Author and critic Salman Rushdie spent a week at the University of Michigan in March in connection with the premier of the stage adaptation of his novel, Midnight‘s Children. In addition to the Royal Shakespeare Company‘s presentation of the play, events included an international symposium, public interviews, community readings to interpret the novel, a film series and town hall discussions with the cast. The interview that follows is an excerpted version of one conducted by Ashutosh Varshney, professor of political science and director of the Center for South Asian Studies (CSAS). The event was sponsored by CSAS, the International Institute and the University Musical Society.

    Varshney: The II website, announcing the events of this week, opens with a quote from you: “What is freedom of expression? Well, without the freedom to offend, it ceases to exist.” At least some liberal political theorists who are committed to free speech in principle might still make a distinction between the freedom to criticize and the freedom to offend. Do you find this analytic distinction relevant to the world of novelists and artists?

    Rushdie : Well, I don‘t, but let me tell you why. First of all, I don‘t know what‘s going to offend people. I get offended all the time. Bad sentences offend me, to name only one thing. All sorts of people‘s political opinions offend me. So my view in general is that democracy is not a polite business. Democracy involves the clash of often violently differing opinions. And one man‘s ideology is another man‘s defense.

    One of the strange things about free speech is if you live in a free society in which, broadly speaking, you have free speech, you don‘t think about it that often. Just like if there‘s enough air, you don‘t think about the air.

    So, I got much more involved in the subject of free speech after somebody started to take mine away and it made me understand that the defense of the freedom of speech begins precisely at the point at which somebody says something that offends you.

    Varshney: James Mill, while writing the History of British India, called Indians imbecile brutes who had no history of their own. Now if the powerful are making offensive claims like this, there has to be some way for society to deal with it.

    Rushdie: The answer is to answer back. Those ideas are there in society, reprehensible and ugly as they may be. It seems to me much better to have them out in the open where you argue about them and demolish them, than to have them under the carpet. So, let it be out there. It‘s hideous stuff.
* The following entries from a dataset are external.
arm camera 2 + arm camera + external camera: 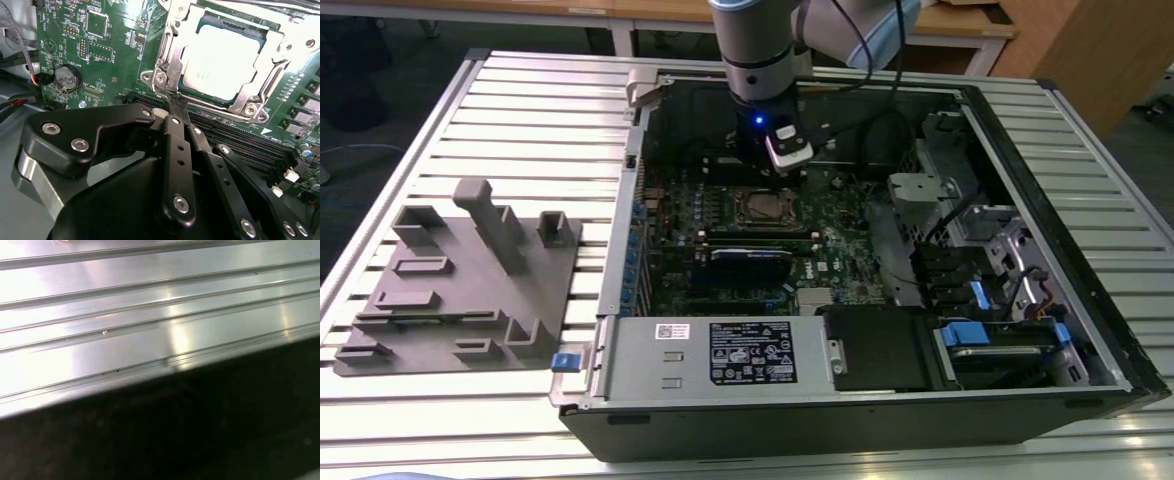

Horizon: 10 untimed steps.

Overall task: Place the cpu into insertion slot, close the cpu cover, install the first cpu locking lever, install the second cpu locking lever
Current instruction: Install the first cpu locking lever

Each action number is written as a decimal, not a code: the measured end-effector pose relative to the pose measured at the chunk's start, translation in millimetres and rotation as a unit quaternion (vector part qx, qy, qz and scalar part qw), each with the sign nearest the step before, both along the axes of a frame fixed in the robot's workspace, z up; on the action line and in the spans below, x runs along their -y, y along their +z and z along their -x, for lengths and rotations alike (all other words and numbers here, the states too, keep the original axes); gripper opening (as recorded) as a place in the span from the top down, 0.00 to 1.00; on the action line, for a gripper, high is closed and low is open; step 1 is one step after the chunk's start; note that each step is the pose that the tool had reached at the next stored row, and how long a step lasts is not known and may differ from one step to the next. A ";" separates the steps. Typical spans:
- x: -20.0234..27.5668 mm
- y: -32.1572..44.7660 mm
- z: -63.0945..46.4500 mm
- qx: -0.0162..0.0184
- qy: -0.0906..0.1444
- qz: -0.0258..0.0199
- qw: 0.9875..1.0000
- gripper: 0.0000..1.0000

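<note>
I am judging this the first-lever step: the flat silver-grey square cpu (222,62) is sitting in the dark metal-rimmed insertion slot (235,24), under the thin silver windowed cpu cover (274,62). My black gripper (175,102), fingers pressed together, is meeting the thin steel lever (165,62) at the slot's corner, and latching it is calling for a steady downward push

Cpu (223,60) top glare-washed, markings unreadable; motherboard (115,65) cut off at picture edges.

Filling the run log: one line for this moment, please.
cpu: seated | cpu cover: down | gripper: shut, tip at locking lever
</note>
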State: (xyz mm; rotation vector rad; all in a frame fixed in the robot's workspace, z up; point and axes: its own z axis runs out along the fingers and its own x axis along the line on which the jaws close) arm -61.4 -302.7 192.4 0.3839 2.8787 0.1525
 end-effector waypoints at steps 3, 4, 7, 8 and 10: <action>0.2 0.3 0.0 0.000 0.000 0.001 1.000 0.89; 0.3 0.4 0.0 0.000 0.000 0.001 1.000 0.89; 0.2 0.5 0.0 -0.001 0.000 0.001 1.000 0.89; 0.2 0.7 0.0 -0.001 0.000 0.001 1.000 0.89; 0.2 1.6 0.0 -0.001 0.000 0.001 1.000 0.89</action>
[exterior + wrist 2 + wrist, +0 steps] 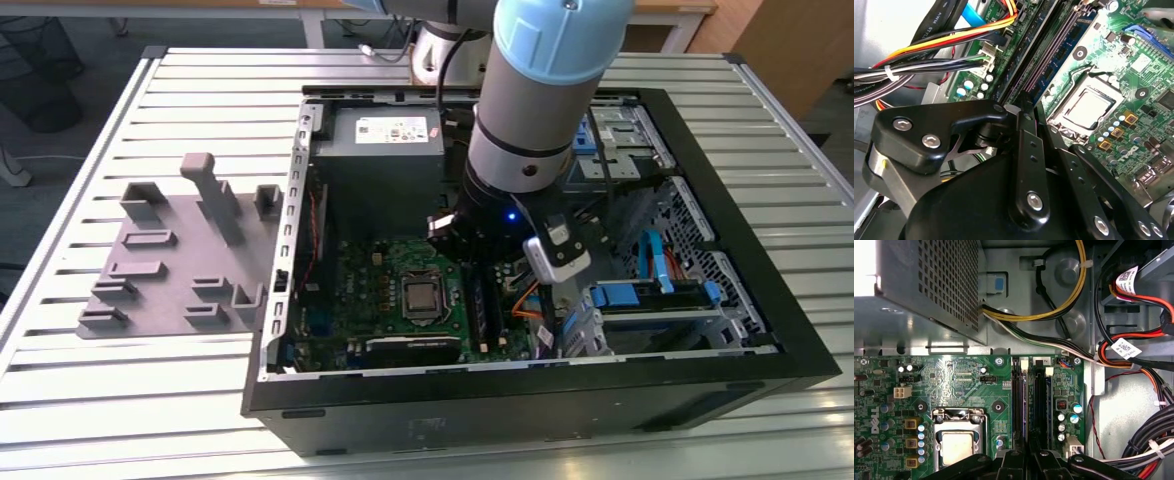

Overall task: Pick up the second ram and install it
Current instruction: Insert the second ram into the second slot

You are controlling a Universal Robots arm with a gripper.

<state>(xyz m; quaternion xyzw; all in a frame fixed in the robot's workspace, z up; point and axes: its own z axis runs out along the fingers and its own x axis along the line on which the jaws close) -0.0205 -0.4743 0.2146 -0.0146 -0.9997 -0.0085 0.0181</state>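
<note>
The gripper is lowered inside the open computer case, directly over the long black memory slots of the motherboard. Its black fingers are seen closed together; whether anything is clamped between them cannot be told. A blue-green memory stick is seated in a slot beside the processor socket. The grey fixture is seen on the table, at the exterior view's left.
</note>
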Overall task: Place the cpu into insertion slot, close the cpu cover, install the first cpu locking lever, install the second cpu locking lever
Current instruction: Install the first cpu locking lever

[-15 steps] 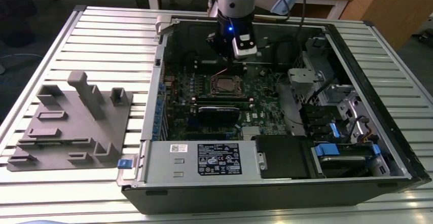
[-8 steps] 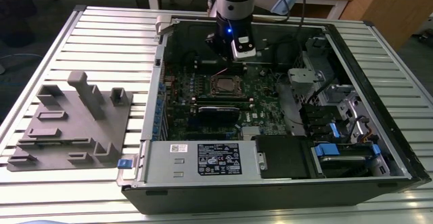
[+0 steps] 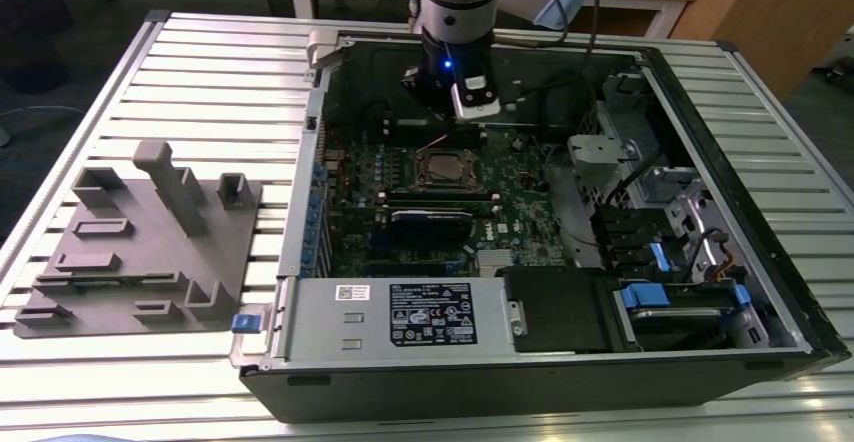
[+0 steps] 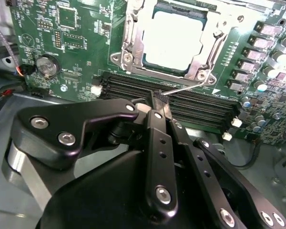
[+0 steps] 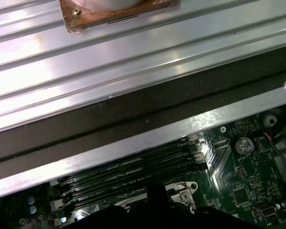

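The cpu, a pale silvery square, lies in the insertion slot on the green board. The silvery cpu cover lies flat around it like a frame. A thin wire locking lever runs along the socket's edge beside the memory slots. My gripper is shut, and its dark fingertips meet the free end of that lever. I cannot tell whether the wire is pinched or just touched. In the exterior view my gripper hangs inside the case just behind the socket. The socket's corner sits under my dark fingers.
The open computer case lies on a slatted metal table. Black memory slots run beside the socket and a coin battery sits nearby. A grey fixture block stands at the exterior view's left. The power supply and drive bays line the case.
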Motion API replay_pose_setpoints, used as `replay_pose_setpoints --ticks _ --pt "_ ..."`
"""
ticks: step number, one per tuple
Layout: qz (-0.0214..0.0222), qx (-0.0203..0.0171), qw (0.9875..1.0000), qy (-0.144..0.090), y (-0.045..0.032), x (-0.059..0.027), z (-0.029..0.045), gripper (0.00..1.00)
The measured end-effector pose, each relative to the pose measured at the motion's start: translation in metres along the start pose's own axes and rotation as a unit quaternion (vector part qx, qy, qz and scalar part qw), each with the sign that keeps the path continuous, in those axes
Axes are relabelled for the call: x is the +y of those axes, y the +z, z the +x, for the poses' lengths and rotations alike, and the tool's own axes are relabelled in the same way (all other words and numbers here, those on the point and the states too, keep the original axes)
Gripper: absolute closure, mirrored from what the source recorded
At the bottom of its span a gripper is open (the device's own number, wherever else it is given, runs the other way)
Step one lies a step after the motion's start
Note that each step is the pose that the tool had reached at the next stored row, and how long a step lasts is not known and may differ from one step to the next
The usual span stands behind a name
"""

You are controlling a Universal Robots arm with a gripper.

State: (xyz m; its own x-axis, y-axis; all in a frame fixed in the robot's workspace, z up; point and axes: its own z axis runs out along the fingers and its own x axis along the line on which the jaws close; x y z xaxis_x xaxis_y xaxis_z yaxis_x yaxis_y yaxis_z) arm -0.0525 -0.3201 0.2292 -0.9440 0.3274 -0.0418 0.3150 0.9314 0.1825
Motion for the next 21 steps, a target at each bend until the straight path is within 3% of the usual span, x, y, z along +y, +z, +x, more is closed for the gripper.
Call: replay_pose_setpoints --ticks 1,5,9,17,18,21 --pt "-0.0009 0.0001 1.0 0.0 0.0001 -0.0003 0.0008 0.89" --pt "-0.016 0.0044 0.9999 0.002 0.0002 -0.0009 0.0024 0.89" --pt "-0.0173 0.0038 0.9998 0.001 0.0007 -0.0011 0.0025 0.89" --pt "-0.0195 -0.0023 0.9998 0.0 0.0059 -0.0021 0.0028 0.89" --pt "-0.0202 -0.0045 0.9998 -0.001 0.0071 -0.0022 0.0034 0.89" --pt "-0.0204 -0.0051 0.9998 -0.001 0.0073 -0.0022 0.0036 0.89"
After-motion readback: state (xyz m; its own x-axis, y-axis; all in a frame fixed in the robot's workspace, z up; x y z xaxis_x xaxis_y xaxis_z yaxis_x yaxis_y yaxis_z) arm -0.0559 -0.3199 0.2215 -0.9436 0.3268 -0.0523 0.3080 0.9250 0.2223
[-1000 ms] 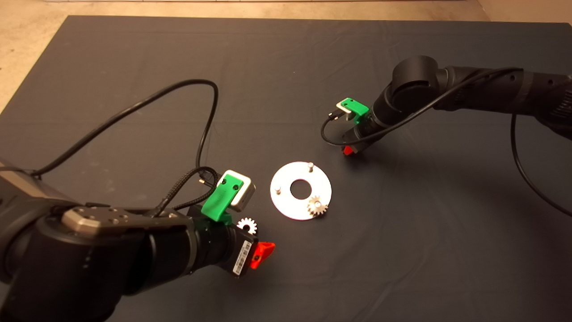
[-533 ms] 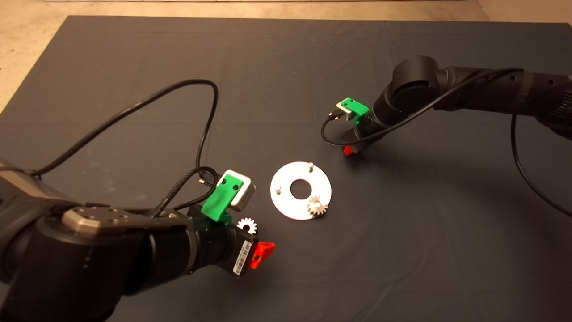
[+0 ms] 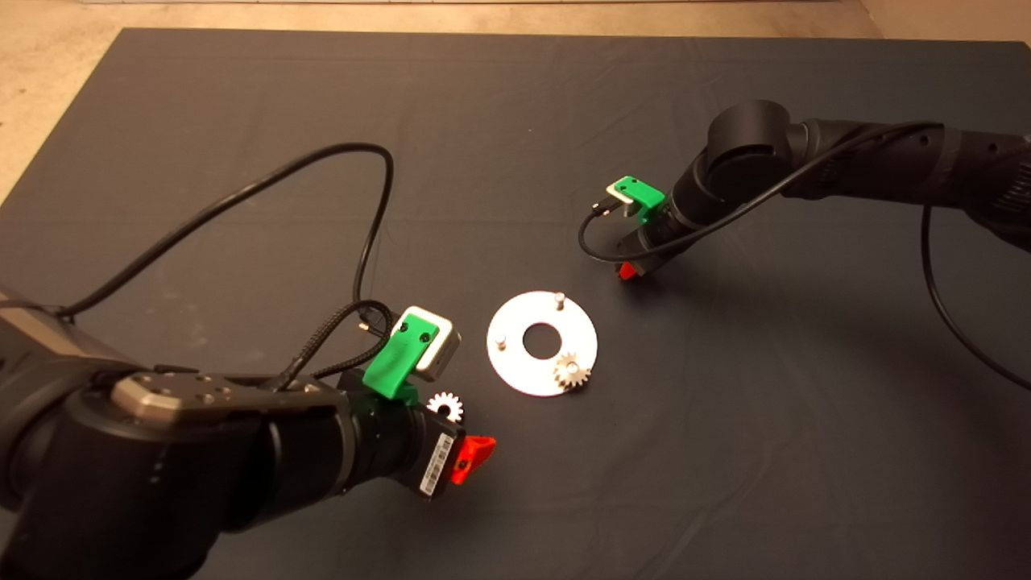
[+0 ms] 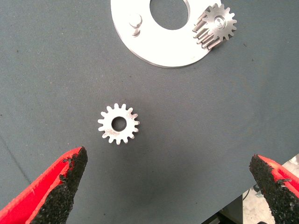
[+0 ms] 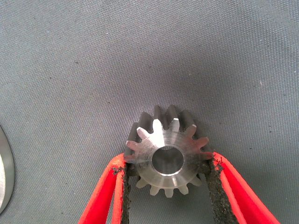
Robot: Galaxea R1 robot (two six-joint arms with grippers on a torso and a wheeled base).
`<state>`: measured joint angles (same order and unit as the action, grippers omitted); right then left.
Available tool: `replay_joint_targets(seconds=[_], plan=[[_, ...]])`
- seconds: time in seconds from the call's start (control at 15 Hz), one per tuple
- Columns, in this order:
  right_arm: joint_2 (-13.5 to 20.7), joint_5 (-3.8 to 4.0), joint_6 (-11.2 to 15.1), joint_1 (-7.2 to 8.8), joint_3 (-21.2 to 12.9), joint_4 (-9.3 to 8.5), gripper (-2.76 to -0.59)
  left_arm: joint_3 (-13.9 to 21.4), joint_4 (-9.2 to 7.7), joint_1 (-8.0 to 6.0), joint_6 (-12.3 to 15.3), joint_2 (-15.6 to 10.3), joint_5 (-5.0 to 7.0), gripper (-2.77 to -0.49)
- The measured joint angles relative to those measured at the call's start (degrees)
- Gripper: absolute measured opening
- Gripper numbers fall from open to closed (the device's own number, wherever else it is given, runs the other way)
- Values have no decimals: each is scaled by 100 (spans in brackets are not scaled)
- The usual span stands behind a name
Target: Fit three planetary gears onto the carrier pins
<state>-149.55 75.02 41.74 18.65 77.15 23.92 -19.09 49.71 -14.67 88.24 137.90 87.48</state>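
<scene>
A shiny silver disc point(image 3: 515, 370) point(image 4: 154, 46) lies mid-mat with a large centre hole. One planetary gear point(image 3: 572, 371) point(image 4: 216, 25) sits on its near-right carrier pin. Two carrier pins point(image 3: 559, 299) point(image 3: 500, 341) stand bare. A second gear point(image 3: 445, 405) point(image 4: 118, 123) lies flat on the mat beside the left gripper point(image 3: 471, 459) point(image 4: 168, 186), which hovers open above it. The right gripper point(image 3: 627, 271) point(image 5: 167, 189) is just beyond the disc's far-right side, shut on a third gear point(image 5: 167, 156) that rests on the mat.
Black cables loop over the mat from the left arm point(image 3: 354, 161) and by the right wrist point(image 3: 592, 242). The dark mat point(image 3: 725, 483) stretches wide around the disc; tan floor point(image 3: 48, 72) shows past its far-left edge.
</scene>
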Motion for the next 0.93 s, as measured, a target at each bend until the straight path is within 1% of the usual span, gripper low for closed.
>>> replay_joint_targets(seconds=[0.33, 0.53, 0.6, 0.67, 0.73, 0.87, 0.93], plan=[[0, 2, -1, 4, 0, 0, -245, 0, 0, 0, 0, 0, 0, -75], [2, 2, -12, 14, -37, -30, -246, 0, 0, 0, 0, 0, 0, -75], [0, -11, -14, 44, -79, -78, -246, 0, 0, -2, 0, 0, 0, -75], [2, -5, -14, 140, -187, -175, -246, 0, 1, -25, 0, 0, 0, -75], [0, -9, -14, 287, -329, -259, -247, 0, -2, -49, -1, 0, 0, -75], [2, -19, -14, 595, -601, -353, -246, 0, -2, -79, 0, 0, 0, -75], [5, -11, -14, 698, -718, -442, -246, 0, 0, -90, -1, -2, 0, -75]])
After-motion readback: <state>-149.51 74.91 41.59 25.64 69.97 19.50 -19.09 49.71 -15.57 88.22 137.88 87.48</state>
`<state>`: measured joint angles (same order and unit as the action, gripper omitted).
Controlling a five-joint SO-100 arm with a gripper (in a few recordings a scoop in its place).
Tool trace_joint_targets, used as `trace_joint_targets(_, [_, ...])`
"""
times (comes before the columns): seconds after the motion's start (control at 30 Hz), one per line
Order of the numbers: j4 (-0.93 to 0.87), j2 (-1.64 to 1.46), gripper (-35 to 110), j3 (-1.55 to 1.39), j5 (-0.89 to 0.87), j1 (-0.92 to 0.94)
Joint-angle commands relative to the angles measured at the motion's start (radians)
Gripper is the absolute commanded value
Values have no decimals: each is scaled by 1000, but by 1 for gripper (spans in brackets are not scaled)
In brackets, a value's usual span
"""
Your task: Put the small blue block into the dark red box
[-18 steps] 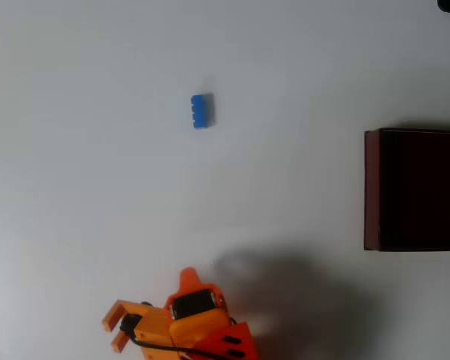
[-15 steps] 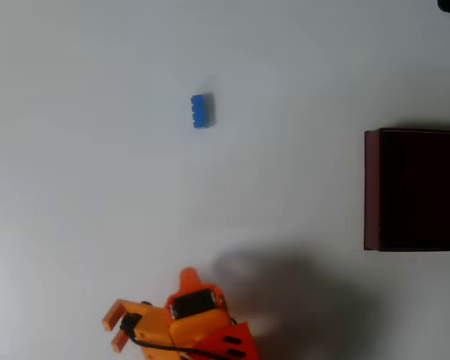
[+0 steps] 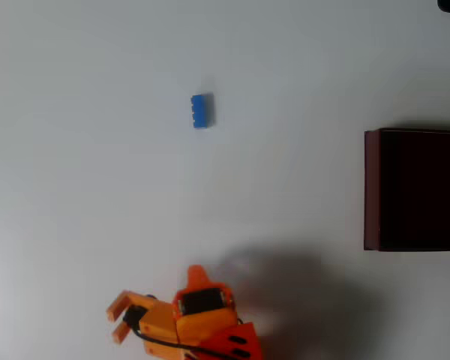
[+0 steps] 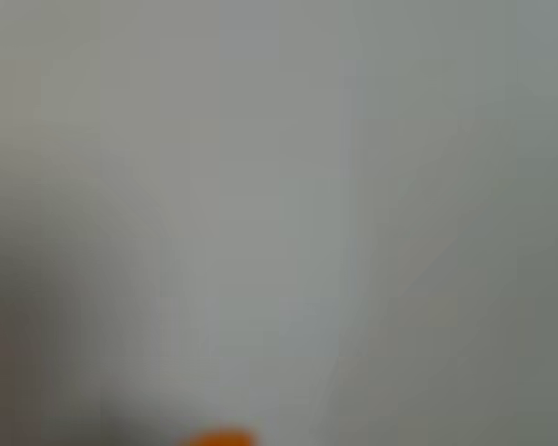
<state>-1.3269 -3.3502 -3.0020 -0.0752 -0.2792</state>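
While its fingers stand apart, the orange claw (image 3: 117,320) holds nothing; the small blue block (image 3: 201,110) lies well apart.

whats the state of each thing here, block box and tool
small blue block: lying free on the white table, studs toward the picture's left, nothing touching it
dark red box: open on top, dark inside, nothing visible in it
tool: open, empty, at the bottom edge of the overhead view, far from block and box

Small blue block (image 3: 201,111) on table, well apart from dark red box (image 3: 371,189).
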Motion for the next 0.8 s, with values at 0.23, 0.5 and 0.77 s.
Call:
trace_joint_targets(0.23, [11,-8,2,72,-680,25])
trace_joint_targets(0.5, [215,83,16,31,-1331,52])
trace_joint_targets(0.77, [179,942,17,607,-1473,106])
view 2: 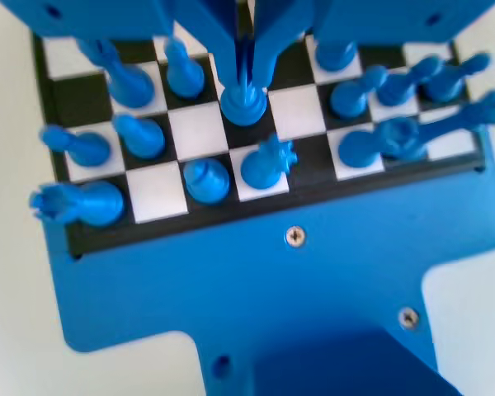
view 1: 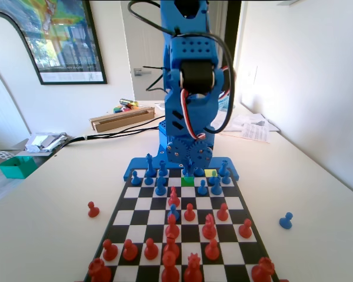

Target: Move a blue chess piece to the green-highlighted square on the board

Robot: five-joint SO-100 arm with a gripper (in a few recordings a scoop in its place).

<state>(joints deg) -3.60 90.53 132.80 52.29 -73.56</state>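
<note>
In the wrist view my gripper (view 2: pixel 245 78) hangs from the top edge with its jaws closed around the head of a blue chess piece (view 2: pixel 244 106). The piece is upright, with its base on or just above a dark square in the second row of the board (view 2: pixel 200 132). I cannot tell whether it touches. In the fixed view the gripper (view 1: pixel 189 171) reaches down at the far edge of the green-highlighted square (view 1: pixel 188 182), in the second row from the arm. A yellow square (view 1: pixel 210 173) lies one row further back, to the right.
Blue pieces (view 2: pixel 266 162) crowd the squares around the held piece, and more (view 1: pixel 160 188) flank the green square. Red pieces (view 1: pixel 173 226) fill the near half. A blue pawn (view 1: pixel 286 220) and a red pawn (view 1: pixel 93 209) stand off the board. A green box (view 1: pixel 17 166) sits far left.
</note>
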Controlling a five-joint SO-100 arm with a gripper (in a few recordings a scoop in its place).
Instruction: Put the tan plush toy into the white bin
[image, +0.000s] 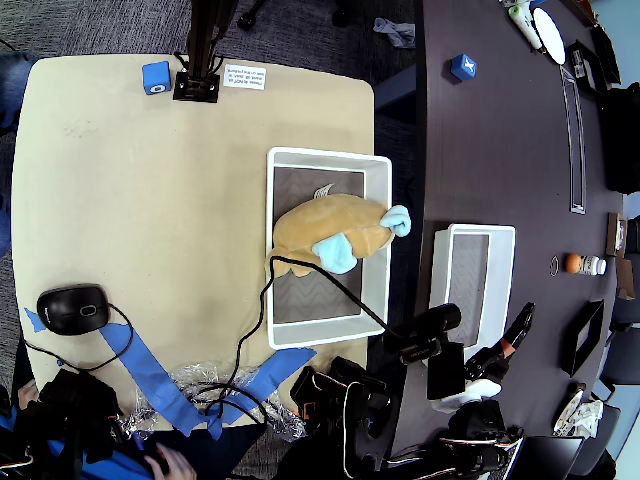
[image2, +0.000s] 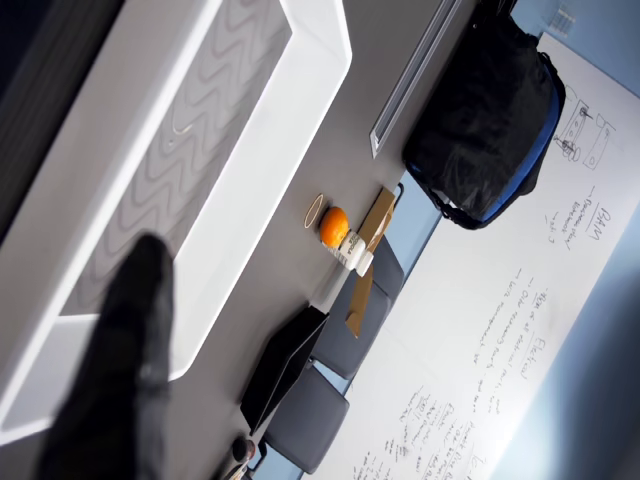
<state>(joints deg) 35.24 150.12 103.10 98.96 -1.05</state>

    Varshney: Feminists needed some kind of protection before they could speak out freely about feminist issues. African Americans needed some kind of protection before they could speak out freely about demeaning images.

    Rushdie: I was around when the women‘s movement got going. I don‘t remember anyone asking for legal protection, any of them. They had a lot to say and they said it.

    Varshney: So, your point then is that those who are offended by that speech have to mobilize opinion or political support and hit back?

    Rushdie: Yes. Hit back in the form of speech—or not even in the form of speech; there are all kinds of direct action that are legitimate—protest is legitimate. There were demonstrations against the Satanic Verses, which I guess they had a right to do. The mosques ran a fantastically efficient campaign of distributing Xeroxed pages with extracts of the book with odd sentences here and there. “Rushdie calls the Prophet‘s followers scum,” and “Rushdie calls the Prophet‘s wives whores,” etc. If you had read the Satanic Verses you would know that I don‘t do any of that. But that requires reading a very long novel, and most people don‘t.

    Varshney: From your work, some people have inferred that your relationship with India is one of great fondness, but your relationship with Pakistan is shot through with considerable ambivalence. India animates your work much more than Pakistan does. In Midnight‘s Children Saleem Sinai loses his telegraphic powers when he goes from Pakistan to India. In Shame one gets the feeling that the sentence that Pakistan is a “failure of the dreaming mind” betrays your own position about the country. Are these inferences unjustified?

    Rushdie: I think for somebody who grew up in Bombay in the 50s and 60s, it was a great place to grow up. But to go from there to Karachi (a relatively short distance in terms of miles), it felt like going to the moon. You were suddenly going to a world of incredible difference. It seemed life had much less possibility. India is, broadly speaking, a free society [unlike Pakistan]. The growth of Islamism [in Pakistan] has narrowed the society even more and has made it even more difficult.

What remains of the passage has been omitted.